Each line in the entries below that holds the word "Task" belongs in the answer.
######
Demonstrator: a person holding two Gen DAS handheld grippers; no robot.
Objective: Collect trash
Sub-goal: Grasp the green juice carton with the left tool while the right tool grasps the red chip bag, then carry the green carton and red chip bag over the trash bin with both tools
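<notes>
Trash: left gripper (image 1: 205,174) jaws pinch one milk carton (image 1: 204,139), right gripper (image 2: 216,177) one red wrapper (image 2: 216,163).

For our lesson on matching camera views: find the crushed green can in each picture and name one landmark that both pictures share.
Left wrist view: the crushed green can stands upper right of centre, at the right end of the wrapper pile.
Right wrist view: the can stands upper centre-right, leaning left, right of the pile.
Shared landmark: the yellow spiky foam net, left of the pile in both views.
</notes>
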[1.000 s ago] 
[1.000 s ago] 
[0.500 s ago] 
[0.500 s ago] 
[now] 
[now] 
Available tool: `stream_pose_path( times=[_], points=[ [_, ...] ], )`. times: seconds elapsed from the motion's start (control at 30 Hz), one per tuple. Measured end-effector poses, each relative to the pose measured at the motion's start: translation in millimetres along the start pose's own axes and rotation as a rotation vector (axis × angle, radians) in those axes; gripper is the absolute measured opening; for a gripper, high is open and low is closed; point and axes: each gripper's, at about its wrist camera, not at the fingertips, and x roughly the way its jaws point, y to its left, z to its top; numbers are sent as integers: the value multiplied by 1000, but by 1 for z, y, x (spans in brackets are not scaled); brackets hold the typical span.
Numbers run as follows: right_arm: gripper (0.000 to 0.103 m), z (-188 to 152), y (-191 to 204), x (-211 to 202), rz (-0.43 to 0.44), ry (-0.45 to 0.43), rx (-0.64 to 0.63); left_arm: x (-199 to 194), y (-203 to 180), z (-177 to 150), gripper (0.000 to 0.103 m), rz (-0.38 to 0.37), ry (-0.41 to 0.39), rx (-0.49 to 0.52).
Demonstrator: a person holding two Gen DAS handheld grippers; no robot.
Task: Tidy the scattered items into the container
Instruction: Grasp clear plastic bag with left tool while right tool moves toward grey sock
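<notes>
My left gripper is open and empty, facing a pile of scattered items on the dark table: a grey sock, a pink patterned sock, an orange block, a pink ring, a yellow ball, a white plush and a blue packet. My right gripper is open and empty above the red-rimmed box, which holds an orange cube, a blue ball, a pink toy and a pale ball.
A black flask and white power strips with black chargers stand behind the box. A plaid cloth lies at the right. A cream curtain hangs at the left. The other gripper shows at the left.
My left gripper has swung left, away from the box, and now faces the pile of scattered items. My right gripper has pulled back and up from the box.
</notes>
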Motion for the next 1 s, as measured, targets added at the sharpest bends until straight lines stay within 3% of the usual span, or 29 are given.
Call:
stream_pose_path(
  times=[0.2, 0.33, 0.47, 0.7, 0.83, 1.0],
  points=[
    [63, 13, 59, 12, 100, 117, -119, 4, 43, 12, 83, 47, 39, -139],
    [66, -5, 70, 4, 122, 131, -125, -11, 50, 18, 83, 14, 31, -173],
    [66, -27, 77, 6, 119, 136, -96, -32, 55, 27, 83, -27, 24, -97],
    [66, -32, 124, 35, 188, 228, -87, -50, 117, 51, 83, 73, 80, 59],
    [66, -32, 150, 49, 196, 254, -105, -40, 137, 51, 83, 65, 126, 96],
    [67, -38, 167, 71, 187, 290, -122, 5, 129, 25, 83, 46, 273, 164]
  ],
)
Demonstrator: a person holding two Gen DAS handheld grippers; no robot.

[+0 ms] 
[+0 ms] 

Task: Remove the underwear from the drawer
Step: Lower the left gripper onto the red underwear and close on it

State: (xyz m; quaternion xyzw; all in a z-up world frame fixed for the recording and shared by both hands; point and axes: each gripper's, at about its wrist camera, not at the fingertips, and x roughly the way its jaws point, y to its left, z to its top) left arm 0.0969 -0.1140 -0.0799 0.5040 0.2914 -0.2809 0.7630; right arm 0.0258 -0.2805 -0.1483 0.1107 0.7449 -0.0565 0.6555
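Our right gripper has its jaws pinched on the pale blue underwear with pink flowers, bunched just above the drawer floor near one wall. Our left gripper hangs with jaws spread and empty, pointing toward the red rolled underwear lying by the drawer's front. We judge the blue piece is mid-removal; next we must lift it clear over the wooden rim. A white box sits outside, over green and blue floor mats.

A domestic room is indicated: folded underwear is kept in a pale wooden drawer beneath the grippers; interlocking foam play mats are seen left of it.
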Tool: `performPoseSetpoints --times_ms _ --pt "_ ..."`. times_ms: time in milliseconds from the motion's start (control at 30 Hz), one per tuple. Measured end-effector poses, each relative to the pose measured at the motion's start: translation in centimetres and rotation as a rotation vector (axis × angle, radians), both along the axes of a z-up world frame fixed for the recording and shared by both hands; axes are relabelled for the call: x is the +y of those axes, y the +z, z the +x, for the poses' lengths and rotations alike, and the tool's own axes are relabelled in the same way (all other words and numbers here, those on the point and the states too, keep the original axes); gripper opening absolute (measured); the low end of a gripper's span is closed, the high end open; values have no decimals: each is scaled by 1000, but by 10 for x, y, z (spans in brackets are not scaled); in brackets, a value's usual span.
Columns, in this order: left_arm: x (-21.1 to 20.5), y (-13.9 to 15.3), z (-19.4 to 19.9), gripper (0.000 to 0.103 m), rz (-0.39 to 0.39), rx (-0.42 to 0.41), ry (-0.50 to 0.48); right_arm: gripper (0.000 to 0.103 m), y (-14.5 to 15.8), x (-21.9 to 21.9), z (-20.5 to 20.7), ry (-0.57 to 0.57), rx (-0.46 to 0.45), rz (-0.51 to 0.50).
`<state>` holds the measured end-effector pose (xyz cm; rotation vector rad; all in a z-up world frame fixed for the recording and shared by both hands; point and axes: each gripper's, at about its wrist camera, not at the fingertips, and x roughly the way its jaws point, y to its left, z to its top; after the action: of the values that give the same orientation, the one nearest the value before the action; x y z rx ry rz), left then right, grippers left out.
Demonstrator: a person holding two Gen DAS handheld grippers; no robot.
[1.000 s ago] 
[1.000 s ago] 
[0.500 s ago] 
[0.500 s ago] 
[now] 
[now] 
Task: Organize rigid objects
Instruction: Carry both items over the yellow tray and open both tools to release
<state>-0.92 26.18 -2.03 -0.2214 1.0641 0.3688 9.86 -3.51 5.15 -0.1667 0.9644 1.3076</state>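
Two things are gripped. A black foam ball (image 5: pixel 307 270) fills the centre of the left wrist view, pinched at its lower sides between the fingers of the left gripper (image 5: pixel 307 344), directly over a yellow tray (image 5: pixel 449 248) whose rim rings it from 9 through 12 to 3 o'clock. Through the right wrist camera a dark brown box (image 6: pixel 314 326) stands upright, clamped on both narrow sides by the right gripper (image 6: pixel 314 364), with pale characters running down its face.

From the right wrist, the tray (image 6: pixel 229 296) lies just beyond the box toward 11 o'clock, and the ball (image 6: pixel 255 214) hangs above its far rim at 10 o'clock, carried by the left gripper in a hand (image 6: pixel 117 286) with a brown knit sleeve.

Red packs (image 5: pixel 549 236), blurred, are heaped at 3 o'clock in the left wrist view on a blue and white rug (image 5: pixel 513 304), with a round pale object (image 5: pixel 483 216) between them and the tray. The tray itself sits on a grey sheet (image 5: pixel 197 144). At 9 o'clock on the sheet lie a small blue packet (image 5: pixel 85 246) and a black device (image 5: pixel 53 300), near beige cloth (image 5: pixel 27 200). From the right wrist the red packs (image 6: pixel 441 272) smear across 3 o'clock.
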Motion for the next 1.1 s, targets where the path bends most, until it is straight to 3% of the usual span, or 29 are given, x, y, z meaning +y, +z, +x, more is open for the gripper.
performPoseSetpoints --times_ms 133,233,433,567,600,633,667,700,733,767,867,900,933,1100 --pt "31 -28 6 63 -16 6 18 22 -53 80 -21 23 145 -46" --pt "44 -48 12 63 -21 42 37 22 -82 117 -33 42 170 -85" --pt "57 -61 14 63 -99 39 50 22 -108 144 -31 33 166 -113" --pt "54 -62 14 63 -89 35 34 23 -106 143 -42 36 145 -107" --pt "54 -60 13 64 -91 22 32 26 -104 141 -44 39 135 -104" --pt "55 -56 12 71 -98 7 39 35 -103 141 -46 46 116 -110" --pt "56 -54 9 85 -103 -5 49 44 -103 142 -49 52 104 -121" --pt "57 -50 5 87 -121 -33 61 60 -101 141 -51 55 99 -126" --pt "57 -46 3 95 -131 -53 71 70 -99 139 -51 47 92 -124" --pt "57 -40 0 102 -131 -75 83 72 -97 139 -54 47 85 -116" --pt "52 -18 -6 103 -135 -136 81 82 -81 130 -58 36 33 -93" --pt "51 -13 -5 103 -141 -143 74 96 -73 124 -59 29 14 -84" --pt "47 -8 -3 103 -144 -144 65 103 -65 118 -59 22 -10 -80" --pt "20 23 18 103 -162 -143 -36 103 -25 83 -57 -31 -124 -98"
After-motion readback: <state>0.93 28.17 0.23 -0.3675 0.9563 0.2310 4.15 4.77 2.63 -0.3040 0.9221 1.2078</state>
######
§ Your solution
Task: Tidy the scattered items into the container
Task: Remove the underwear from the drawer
Task: Organize rigid objects

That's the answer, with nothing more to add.